Stored items from a collection
BEGIN

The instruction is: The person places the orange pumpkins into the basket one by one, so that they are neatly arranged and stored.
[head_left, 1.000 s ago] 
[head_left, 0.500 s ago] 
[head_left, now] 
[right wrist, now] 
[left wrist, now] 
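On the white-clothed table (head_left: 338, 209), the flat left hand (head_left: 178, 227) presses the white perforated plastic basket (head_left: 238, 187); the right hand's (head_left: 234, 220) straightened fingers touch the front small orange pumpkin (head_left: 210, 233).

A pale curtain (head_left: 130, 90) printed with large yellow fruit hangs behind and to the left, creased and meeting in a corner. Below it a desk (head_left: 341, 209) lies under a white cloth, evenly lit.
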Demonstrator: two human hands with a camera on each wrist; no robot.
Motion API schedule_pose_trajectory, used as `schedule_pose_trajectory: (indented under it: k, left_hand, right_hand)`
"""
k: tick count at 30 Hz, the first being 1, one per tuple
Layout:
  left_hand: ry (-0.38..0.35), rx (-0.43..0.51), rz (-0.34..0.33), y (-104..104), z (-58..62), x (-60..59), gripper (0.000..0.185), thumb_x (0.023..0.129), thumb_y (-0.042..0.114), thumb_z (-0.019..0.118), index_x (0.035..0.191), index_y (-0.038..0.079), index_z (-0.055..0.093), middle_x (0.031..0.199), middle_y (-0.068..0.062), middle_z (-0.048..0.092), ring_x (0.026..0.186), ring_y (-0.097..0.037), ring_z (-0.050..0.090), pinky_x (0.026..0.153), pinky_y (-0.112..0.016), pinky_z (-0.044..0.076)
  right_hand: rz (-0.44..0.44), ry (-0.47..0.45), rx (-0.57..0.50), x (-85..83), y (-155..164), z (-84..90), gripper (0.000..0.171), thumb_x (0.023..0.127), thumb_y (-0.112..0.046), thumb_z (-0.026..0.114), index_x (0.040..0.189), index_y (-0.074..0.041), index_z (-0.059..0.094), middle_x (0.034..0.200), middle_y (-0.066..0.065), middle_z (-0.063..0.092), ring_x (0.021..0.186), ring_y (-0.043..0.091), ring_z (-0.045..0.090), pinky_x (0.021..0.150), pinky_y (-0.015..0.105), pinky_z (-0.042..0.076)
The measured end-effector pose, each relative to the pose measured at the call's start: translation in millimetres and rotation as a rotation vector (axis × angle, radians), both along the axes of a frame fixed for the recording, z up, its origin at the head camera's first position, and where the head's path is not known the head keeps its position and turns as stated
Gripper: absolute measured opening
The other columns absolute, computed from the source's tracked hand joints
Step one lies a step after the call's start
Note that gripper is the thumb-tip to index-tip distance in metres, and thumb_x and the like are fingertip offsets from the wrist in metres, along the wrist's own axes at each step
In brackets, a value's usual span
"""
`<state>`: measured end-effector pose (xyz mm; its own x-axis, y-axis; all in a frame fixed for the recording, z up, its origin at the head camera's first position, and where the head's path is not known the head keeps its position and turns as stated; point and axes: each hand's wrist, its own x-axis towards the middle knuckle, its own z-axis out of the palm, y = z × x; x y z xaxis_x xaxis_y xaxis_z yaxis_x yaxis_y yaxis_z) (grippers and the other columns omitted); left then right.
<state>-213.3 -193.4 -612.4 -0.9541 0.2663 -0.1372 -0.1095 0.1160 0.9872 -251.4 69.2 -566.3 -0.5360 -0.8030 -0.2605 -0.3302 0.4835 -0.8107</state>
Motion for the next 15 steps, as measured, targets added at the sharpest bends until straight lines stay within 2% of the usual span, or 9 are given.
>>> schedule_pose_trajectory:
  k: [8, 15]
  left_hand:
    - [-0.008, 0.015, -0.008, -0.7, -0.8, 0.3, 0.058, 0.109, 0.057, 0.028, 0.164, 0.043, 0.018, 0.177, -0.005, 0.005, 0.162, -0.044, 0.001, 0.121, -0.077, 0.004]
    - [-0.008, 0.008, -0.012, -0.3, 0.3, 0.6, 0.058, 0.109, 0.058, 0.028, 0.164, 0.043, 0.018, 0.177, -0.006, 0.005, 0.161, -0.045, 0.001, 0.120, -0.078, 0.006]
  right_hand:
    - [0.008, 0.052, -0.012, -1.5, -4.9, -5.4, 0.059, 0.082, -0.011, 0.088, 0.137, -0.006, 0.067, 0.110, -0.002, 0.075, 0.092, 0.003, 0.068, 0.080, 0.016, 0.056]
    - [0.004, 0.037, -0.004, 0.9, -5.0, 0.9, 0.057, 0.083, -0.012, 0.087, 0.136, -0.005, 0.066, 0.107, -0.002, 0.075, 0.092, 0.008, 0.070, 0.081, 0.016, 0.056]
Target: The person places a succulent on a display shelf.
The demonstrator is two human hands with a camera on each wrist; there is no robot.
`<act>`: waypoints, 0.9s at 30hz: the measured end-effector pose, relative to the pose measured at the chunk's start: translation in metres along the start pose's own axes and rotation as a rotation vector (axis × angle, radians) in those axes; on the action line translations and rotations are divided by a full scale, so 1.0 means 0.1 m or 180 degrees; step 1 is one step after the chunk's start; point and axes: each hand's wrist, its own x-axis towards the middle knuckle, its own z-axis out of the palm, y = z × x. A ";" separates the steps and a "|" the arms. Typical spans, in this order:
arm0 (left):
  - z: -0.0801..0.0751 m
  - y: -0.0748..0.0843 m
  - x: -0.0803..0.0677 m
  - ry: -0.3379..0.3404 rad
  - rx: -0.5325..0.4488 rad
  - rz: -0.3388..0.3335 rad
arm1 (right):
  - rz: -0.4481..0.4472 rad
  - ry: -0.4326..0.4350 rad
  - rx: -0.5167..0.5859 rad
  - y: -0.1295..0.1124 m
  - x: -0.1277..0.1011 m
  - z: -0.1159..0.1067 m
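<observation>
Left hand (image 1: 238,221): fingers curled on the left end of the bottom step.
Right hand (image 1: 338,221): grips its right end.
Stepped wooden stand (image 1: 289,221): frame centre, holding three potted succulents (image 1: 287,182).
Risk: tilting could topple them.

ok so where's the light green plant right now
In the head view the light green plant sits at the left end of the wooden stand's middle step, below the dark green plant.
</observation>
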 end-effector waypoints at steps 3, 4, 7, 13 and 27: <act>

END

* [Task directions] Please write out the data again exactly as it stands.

* [Answer to this exercise]
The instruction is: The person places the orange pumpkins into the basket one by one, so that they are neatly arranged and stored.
[head_left, 1.000 s ago] 
[head_left, 0.500 s ago] 
[head_left, now] 
[right wrist, now] 
[left wrist, now] 
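On the white-clothed table (head_left: 338, 209), the flat left hand (head_left: 178, 227) presses the white perforated plastic basket (head_left: 238, 187); the right hand's (head_left: 234, 220) straightened fingers touch the front small orange pumpkin (head_left: 210, 233).

A pale curtain (head_left: 130, 90) printed with large yellow fruit hangs behind and to the left, creased and meeting in a corner. Below it a desk (head_left: 341, 209) lies under a white cloth, evenly lit.
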Demonstrator: two human hands with a camera on each wrist; no robot.
Motion API schedule_pose_trajectory, used as `schedule_pose_trajectory: (indented under it: k, left_hand, right_hand)`
"""
k: tick count at 30 Hz, the first being 1, one per tuple
Layout:
  left_hand: ry (-0.38..0.35), rx (-0.43..0.51), rz (-0.34..0.33), y (-104..104), z (-58..62), x (-60..59), gripper (0.000..0.185), thumb_x (0.023..0.129), thumb_y (-0.042..0.114), thumb_z (-0.019..0.118), index_x (0.035..0.191), index_y (-0.038..0.079), index_z (-0.055..0.093), middle_x (0.031..0.199), middle_y (-0.068..0.062), middle_z (-0.048..0.092), ring_x (0.026..0.186), ring_y (-0.097..0.037), ring_z (-0.050..0.090), pinky_x (0.026..0.153), pinky_y (-0.112..0.016), pinky_z (-0.044..0.076)
  right_hand: rz (-0.44..0.44), ry (-0.47..0.45), rx (-0.57..0.50), x (-85..83), y (-155..164), z (-84..90), gripper (0.000..0.171), thumb_x (0.023..0.127), thumb_y (-0.112..0.046), thumb_z (-0.026..0.114), index_x (0.040..0.189), index_y (-0.074..0.041), index_z (-0.059..0.094), middle_x (0.034..0.200), middle_y (-0.066..0.065), middle_z (-0.063..0.092), ring_x (0.021..0.186), ring_y (-0.043..0.091), ring_z (-0.045..0.090), pinky_x (0.021..0.150), pinky_y (-0.015..0.105), pinky_z (-0.042..0.076)
The measured end-effector pose, each relative to the pose measured at the call's start: translation in millimetres and rotation as a rotation vector (axis × angle, radians), both along the axes of a frame fixed for the recording, z up, its origin at the head camera's first position, and where the head's path is not known the head keeps its position and turns as stated
Gripper: absolute measured opening
The other columns absolute, computed from the source's tracked hand joints
Step one lies a step after the call's start
Note that gripper is the thumb-tip to index-tip distance in metres, and thumb_x and the like are fingertip offsets from the wrist in metres, along the wrist's own axes at each step
In brackets, a value's usual span
"""
`<state>`: measured end-effector pose (xyz mm; its own x-axis, y-axis; all in a frame fixed for the recording, z up, its origin at the head camera's first position, and where the head's path is not known the head keeps its position and turns as stated; point and axes: each hand's wrist, its own x-axis towards the middle knuckle, its own z-axis out of the palm, y = z × x; x y z xaxis_x xaxis_y xaxis_z yaxis_x yaxis_y yaxis_z) (grippers and the other columns omitted); left then right.
<state>-213.3 -193.4 -612.4 -0.9541 0.2663 -0.1372 -0.1095 0.1160 0.9872 -251.4 69.2 -566.3 -0.5360 -0.8030 -0.2605 -0.3302 0.4835 -0.8107</state>
Motion for the next 15 steps, as measured, targets added at the sharpest bends until straight lines stay within 2% of the usual span, or 9 are given.
>>> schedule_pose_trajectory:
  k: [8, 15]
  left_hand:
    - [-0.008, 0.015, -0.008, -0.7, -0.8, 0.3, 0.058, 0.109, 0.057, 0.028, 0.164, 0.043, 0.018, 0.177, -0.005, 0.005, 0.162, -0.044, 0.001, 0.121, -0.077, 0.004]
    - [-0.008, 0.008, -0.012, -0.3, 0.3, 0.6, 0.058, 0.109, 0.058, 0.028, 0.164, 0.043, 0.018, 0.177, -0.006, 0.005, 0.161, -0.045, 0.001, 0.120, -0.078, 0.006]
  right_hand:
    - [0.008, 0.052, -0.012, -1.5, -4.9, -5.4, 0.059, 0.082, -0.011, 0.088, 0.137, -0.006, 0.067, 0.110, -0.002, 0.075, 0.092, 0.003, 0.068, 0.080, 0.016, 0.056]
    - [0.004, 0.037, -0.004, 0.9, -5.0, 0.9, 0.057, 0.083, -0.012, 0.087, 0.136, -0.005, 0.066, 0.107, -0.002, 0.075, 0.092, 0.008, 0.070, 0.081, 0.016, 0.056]
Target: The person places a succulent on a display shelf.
The demonstrator is two human hands with a camera on each wrist; there is no robot.
`<act>`: waypoints, 0.9s at 30hz: the measured end-effector pose, relative to the pose measured at the chunk's start: translation in metres along the start pose's own axes and rotation as a rotation vector (axis × angle, radians) in those axes; on the action line translations and rotations are divided by a full scale, so 1.0 means 0.1 m or 180 degrees; step 1 is one step after the chunk's start; point and axes: each hand's wrist, its own x-axis towards the middle knuckle, its own z-axis out of the palm, y = z × x. A ";" separates the steps and a "|" the arms. Typical spans, in this order:
arm0 (left):
  - z: -0.0801..0.0751 m
  - y: -0.0748..0.0843 m
  - x: -0.0803..0.0677 m
  - ry: -0.3379..0.3404 rad
  - rx: -0.5325..0.4488 rad
  - rz: -0.3388..0.3335 rad
arm1 (right):
  - rz: -0.4481..0.4472 rad
  - ry: -0.4326..0.4350 rad
  - rx: -0.5167..0.5859 rad
  - y: -0.1295..0.1124 m
  - x: -0.1277..0.1011 m
  - z: -0.1159..0.1067 m
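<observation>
Left hand (image 1: 238,221): fingers curled on the left end of the bottom step.
Right hand (image 1: 338,221): grips its right end.
Stepped wooden stand (image 1: 289,221): frame centre, holding three potted succulents (image 1: 287,182).
Risk: tilting could topple them.

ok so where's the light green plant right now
In the head view the light green plant sits at the left end of the wooden stand's middle step, below the dark green plant.
</observation>
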 end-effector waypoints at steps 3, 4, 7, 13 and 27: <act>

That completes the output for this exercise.